Request Body (PasswordChangeRequest)

Content-Type is application/json (charset UTF-8). The maximum request body size is 4 KiB.

PasswordChangeRequest

Field	Type	Required	Description
current_password	string	Yes	Current password. minLength is 1.
new_password	string	Yes	New password. Must satisfy the configured password policy (minimum 8 characters by default). minLength is 1.
confirm_password	string	Yes	Confirmation password.
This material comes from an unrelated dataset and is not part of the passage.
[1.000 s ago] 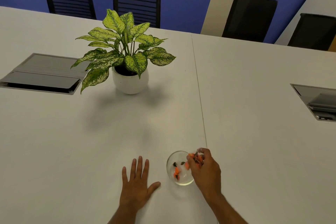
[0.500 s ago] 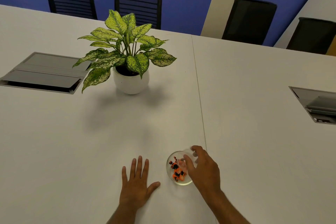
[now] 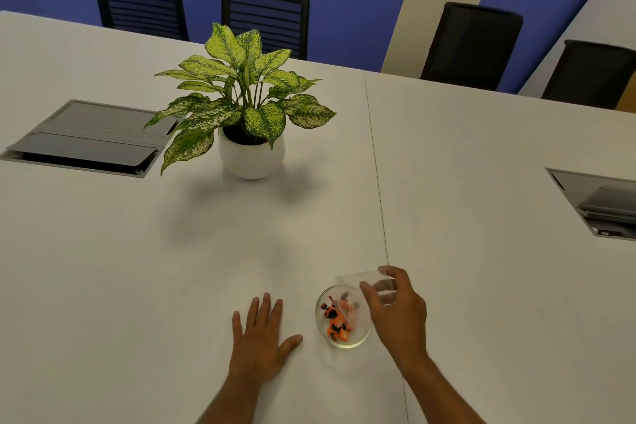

Must match new_password. minLength is 1.

Response

On success (HTTP 200), the following response is returned in the common envelope format.

{
  "response": {
    "status": 0,
    "ok": true,
    "re_login_required": true
  }
}

Each element of response is as follows:

Response Information

Field	Type	Description
ok	boolean	Always true. (Required)
re_login_required	boolean	Always true. The current session has been invalidated server-side. The SPA must redirect to the login page to obtain a new session and CSRF token. (Required)

Error Response

Error Response

Status Code	Description
400 Bad Request	The request is invalid.
401 Unauthorized	Authentication is required, or current_password is invalid.
403 Forbidden	The CSRF token is missing or expired.
405 Method Not Allowed	An unsupported HTTP method was specified.
413 Payload Too Large	The request body exceeds the size limit.
415 Unsupported Media Type	The Content-Type is not supported.
429 Too Many Requests	The rate limit was exceeded.
500 Internal Server Error	An internal server error occurred.